Read Domain Page 16


  The man groaned, although it was more of a throat-singed croak. He seemed to shrivel before them.

  Overcoming his revulsion, Culver caught the collapsing figure, and gently lowered him to the floor. The man’s clothes were torn and bedraggled; they smelled of excrement.

  ‘Please . . .’ The voice was weaker this time, as though the effort of seizing Culver’s wrist had taken most of his remaining strength. ‘. . . help . . . us.’

  ‘How many are left alive here?’ Culver said, his mouth close to the dying man’s ear.

  ‘I . . . don’t . . .’ His head lolled to one side. ‘Don’t . . .’

  Culver looked up at his two companions. ‘Radiation sickness,’ he said unnecessarily. ‘He won’t last much longer. Try the geiger, see how bad it is in here.’

  McEwen switched on the machine and they jumped when its amplifier discharged urgent, burring clicks. The needle jumped wildly before settling just beneath the quarter-way mark.

  ‘Too many rems,’ McEwen told them hastily. ‘It’s dangerous, we’ve got to leave immediately.’

  ‘I’m on my way,’ Fairbank said, beginning to turn.

  ‘Wait!’ Culver snapped. ‘Take a look at the others. See if we can save any of them.’

  ‘You gotta be kidding – oh shit, look . . .’

  They followed Fairbank’s gaze and saw the shuffling shapes emerging from the shadows, most of them crawling, some stooped and bent, stumbling as if with age, a whining coming from them that was more frightening than piteous. In that moment of abject fear, it was hard to think of these unsteady, shambling figures as fellow humans, wretches who had had no time to shelter properly from the disaster and its disease-carrying aftermath, for they came at the three survivors like lepers escaping their colony, like hunched demons rising from unhallowed earth, like the undead reaching out to embrace and initiate the living . . .

  It was too much for Fairbank and McEwen, one trauma too many in that day of traumas. They backed away.

  The ravaged faces, fully revealed in the torches’ combined glare, pleaded for pity, for compassion, for relief from their suffering.

  ‘Culver, there’s too many of them. We can’t help them all!’ Fairbank’s voice was shaky with its own special pleading.

  ‘We can’t stay here,’ McEwen added from further away. ‘The radiation count is too high! If we don’t leave now we’ll end up like these people!’

  One figure, a woman, finding some last vestige of strength, lurched forward and clung to Fairbank.

  ‘ . . . nnleasennnnnn . . ’ she implored.

  He reflexively pushed her away and she fell to the floor, a weak cry escaping her.

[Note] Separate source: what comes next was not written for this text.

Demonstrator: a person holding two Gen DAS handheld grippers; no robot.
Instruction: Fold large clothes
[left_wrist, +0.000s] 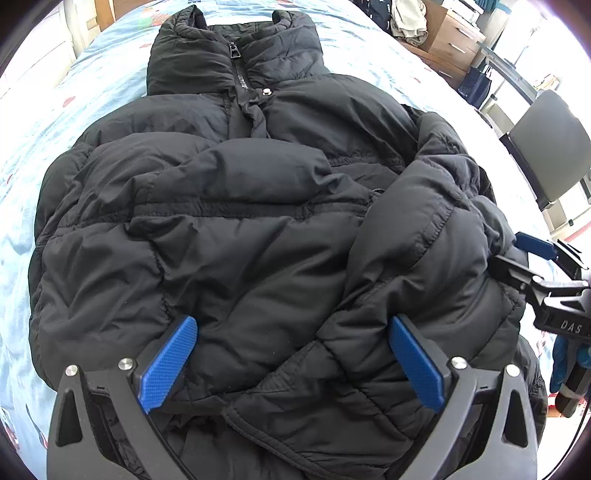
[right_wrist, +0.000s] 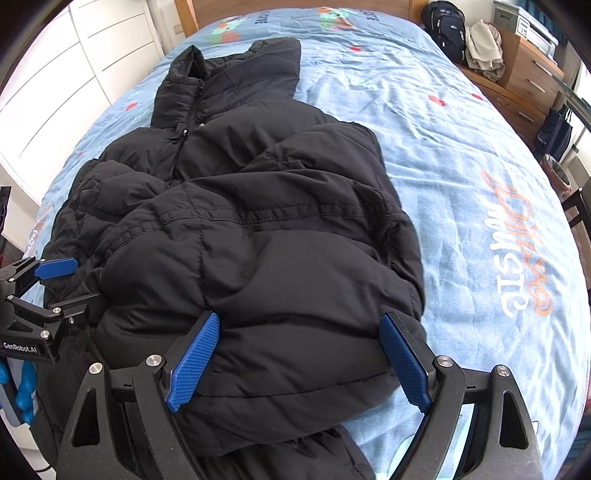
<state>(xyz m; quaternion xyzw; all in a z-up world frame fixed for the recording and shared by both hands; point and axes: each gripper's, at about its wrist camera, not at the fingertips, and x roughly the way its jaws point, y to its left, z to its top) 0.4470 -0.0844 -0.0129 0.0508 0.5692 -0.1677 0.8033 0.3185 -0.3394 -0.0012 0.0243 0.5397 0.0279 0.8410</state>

Fairbank took a step towards her as if instantly regretting his action, a hand reaching out. The moans of others changed his mind.

  ‘It’s no good, Culver,’ he said wearily. ‘We can’t help them. There’s too many.’ He turned and broke into a stumbling run towards the front of the store, chocolate bars and sweets tumbling from his overloaded pockets.

  A hand scraped against Culver’s cheek. He flinched, but did not pull away from the feverish man he knelt beside.

  ‘Don’t . . . leave us . . .’ the man whispered.

  Culver took the hot trembling fingers from his face and held them. ‘There’s nothing we can do for you right now,’ he told him, and added lamely: ‘We’ve got a doctor among us. If she’s agreeable, we’ll bring her back; she may be able to do something for you.’

  The man’s grip suddenly strengthened. ‘No . . . no . . . you can’t . . .’ His other hand, wavering but determined, clutched at Culver’s collar.

  Another weight fell across the pilot’s shoulders.

  Culver toppled onto his side, the other person bearing down on him, the man beneath pulling, refusing to let go. Culver groaned, a sharp, harsh sound, almost one of pain, and he struggled against them, quickly shrugging the weight from his shoulders, grabbing the other man’s wrists and slowly prising the hand away from his jacket. The man’s other hand, still gripping his, was less easy to dislodge and for one insane moment Culver considered using the gun. It would have meant instant release for him and instant relief for the radiation victim. But whatever it took for such an act, it was not in him. Not yet.

  He squeezed the man’s wrist unmercifully, and the clawlike fingers gradually opened. Culver broke free, rising to his feet, almost stumbling over a figure that had crawled up from behind. He avoided the grasping hand.

  ‘I’m sorry!’ he shouted, and then he was running, staggering after the others, his only thought to be away from this dark limbo between life and death and away from these poor wretches whose best hope was to die sooner rather than later.

  He heard their wailing cries, and he thought he heard footsteps coming after him, but he did not stop to look around until he was at the foot of the slope. His two companions were already through the narrow opening at the top, Fairbank reaching back to help him, his face a confused mask of fear and shame.

  This is crazy, Culver told himself. They’re just people, our own kind, injured and disease-ravaged; not lepers, not unclean, and not dangerous. Why then were he, Fairbank and McEwen so afraid? He looked back and the answer was there. The shuffling, imploring figures were the incarnation of extreme human distress, the material results of the long-awaited, feared and fearful holocaust. The nightmare come true.

  And who could face their own nightmare?

  Culver leapt at the slope, Fairbank grabbing his hand and yanking him upwards. He was through the opening, warm rain and grey light enveloping him as he rolled down the other side, not stopping until he had reached the bottom, and even then rolling to a crouched position, facing the store as if expecting the dream to follow. Only Fairbank came sliding down to join him. McEwen stood a few yards away, poised to run.

  ‘I guess there were just too many, right?’ Fairbank said, clapping him on the shoulder.

  Culver shuddered. ‘Yeah, too many.’ He straightened. ‘We’ll get back to them. Dr Reynolds can give them drugs, medicines, anything to ease it for them.’

  ‘Sure,’ Fairbank replied.

  ‘Maybe one or two will pull through.’

  Fairbank wiped rain from his forehead and nose. He spat into the muddied dirt at his feet. ‘We’d better get to the shelter.’

  He walked away leaving Culver staring up at the few visible letters of the store name and the narrow gap beneath. The mausoleum’s name was WORT.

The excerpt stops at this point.